Going Small on Health Care

The Democratic bill in 2010 delivered significantly to the party’s base; the Republican bill in 2017 delivers significantly only to the party’s donors.

.. In order to mitigate its unpopularity, Senate Republicans keep making their bill more like, well, Obamacare, which raises the question of why they’re attempting something so complex for such a modest end.

.. the smaller bill would repeal the individual mandate requiring the purchase of health insurance. It would replace it, as the Senate bill does, with a continuous-coverage requirement — a waiting period to purchase insurance if you go without it for more than two months.

.. Instead of wringing almost $800 billion out of Medicaid over 10 years, it would try to reduce the program’s spending by $250 billion — just enough for deficit neutrality.

.. That’s it. That’s the whole thing. Eliminate the hated mandate, keep the exchanges stable, cut a few health care taxes, and pull Medicaid spending downward. Pass the package, declare victory, and pivot to tax reform.

.. Republicans could campaign in 2018 on the credible claim that they had maintained Obamacare’s coverage for most people who wanted it, while reducing its burdens on those who don’t.
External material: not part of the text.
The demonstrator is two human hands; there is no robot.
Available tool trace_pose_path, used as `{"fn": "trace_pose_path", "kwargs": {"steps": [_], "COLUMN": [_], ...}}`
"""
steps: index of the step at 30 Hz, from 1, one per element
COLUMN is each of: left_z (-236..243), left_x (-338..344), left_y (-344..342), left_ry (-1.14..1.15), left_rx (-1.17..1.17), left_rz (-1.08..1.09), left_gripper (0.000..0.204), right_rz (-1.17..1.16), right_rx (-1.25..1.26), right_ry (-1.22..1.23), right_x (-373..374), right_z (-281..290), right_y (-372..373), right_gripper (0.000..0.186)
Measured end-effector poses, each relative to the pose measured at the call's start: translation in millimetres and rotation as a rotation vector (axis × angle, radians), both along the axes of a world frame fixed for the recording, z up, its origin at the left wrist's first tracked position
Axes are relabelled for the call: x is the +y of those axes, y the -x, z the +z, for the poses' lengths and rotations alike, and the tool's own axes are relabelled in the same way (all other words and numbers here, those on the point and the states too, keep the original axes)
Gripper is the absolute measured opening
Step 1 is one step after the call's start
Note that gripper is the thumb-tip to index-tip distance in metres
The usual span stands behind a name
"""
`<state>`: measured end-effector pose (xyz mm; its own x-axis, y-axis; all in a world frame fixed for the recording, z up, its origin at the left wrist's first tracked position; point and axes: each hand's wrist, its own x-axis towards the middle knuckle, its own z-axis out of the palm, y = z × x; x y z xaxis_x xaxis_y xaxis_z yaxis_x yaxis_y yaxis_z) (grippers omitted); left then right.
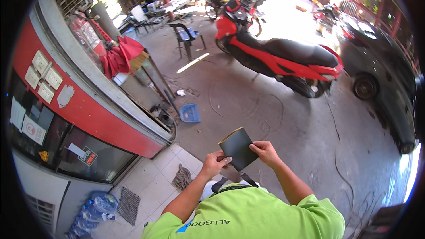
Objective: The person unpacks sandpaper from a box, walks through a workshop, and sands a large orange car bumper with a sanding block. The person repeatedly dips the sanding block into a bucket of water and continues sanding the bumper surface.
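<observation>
A flat, dark rectangular piece (239,151) with a tan-yellow strip along its top edge is held out in front of my body. It could be a folded sheet or a thin booklet; I cannot tell which. My left hand (215,164) is closed on its lower left edge, with the thumb on the dark face. On the opposite side, my right hand (264,151) pinches the right edge between thumb and fingers. The piece is tilted, and its back is hidden.
A red and black scooter (283,55) is parked ahead. A dark car body (378,79) stands at right. A blue dustpan (190,113), a rag (182,177), a mat (129,206) and a plastic chair (188,35) are on the floor. A cable (337,137) trails along the right.
</observation>
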<state>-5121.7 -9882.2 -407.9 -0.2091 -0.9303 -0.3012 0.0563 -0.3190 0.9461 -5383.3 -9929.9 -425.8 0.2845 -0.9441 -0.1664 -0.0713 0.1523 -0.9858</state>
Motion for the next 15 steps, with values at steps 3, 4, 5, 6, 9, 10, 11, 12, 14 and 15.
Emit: {"fn": "trace_pose_path", "kwargs": {"steps": [3,4,5,6,9,10,11,12,14,15], "left_z": [11,13,14,6,-30,-42,-54,-60,-50,-45], "left_x": [-82,-107,-133,-163,-249,-280,-313,-347,-412,-442], "left_y": [-47,-60,-72,-87,-132,-147,-162,-176,-196,-209], "left_ry": [0.015,0.024,0.027,0.050,0.112,0.098,0.084,0.063,-0.010,-0.021], "left_rx": [-0.015,-0.019,-0.030,-0.035,-0.054,-0.032,-0.012,0.017,0.028,0.013], "left_rz": [0.085,0.110,0.161,0.196,0.279,0.278,0.273,0.262,0.209,0.185], "left_gripper": [0.021,0.020,0.020,0.019,0.020,0.020,0.021,0.021,0.025,0.026], "right_rz": [0.155,0.203,0.221,0.239,0.239,0.224,0.218,0.182,0.116,0.109], "right_rx": [0.057,0.042,0.038,0.035,0.009,-0.001,0.047,0.043,0.058,0.104], "right_ry": [0.037,0.030,0.039,0.053,0.038,0.020,0.066,0.018,-0.090,-0.108], "right_x": [-119,-153,-186,-221,-313,-339,-370,-393,-441,-467], "right_z": [24,21,17,11,-7,-11,-22,-25,-19,-13], "right_y": [-45,-62,-80,-100,-154,-169,-181,-196,-215,-223], "right_gripper": [0.028,0.028,0.027,0.026,0.027,0.027,0.029,0.030,0.032,0.032]}}
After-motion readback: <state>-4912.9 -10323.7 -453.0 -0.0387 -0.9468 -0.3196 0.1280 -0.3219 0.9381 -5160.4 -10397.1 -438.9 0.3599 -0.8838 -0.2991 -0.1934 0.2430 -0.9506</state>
.. the Republican Party is too divided on health care, too incompetently “led” by its president, and too confused about the details of health policy to do something that’s big and sweeping and also smart and decent and defensible.

 

AEI: Improving Health and Health Care: An Agenda for Reform

Those Americans without access to employer coverage should be given a refundable, age-adjusted tax credit that is set roughly equal to the average tax break for an employer plan.

.. This rule would protect persons with preexisting conditions from being charged more, or denied coverage, based on their health status so long as they have not experienced long breaks in insurance enrollment

.. States could also boost insurance enrollment by assigning persons who are eligible for the tax credits but have failed to pick an insurance policy to a default insurance plan. The upfront deductibles for these insurance plans would be set as necessary to ensure the premiums for enrollment would be equal to the federal tax credit, thus ensuring no additional premium would be required from a person assigned to a default plan.

.. Reform of Medicaid must start with changing how the federal government pays for its share of total cost. The program should be divided into its two distinct subparts, one for able-bodied adults and their children and the other for the disabled and elderly.

.. Medicare’s rules for paying hospitals, physicians, and other service providers heavily influence how care is delivered to all patients, not just Medicare enrollees. The program would improve if there were fewer regulations and more emphasis on market-based reforms. The starting point should be conversion of the program, on a prospective basis, to a premium support model

.. HSAs should be a central component of health care in the United States. The accounts provide strong incentives for their owners to seek the best value for their health care purchases, and they provide a ready vehicle for providing additional protection against high medical expenses.

.. A comprehensive reform plan should also reform the health insurance benefit for federal employees so that it operates like a defined contribution program.

Principles for Reform

  1. Citizens, not government, should control health care.
  2. Government subsidies should come in the form of defined contribution payments.
  3. Move power and control from the federal government to individuals, families, and states.
  4. Suppliers of medical services must have more freedom to innovate and provide better services to patients and consumers.
  5. Reform must improve the federal fiscal outlook by reducing long-term health obligations.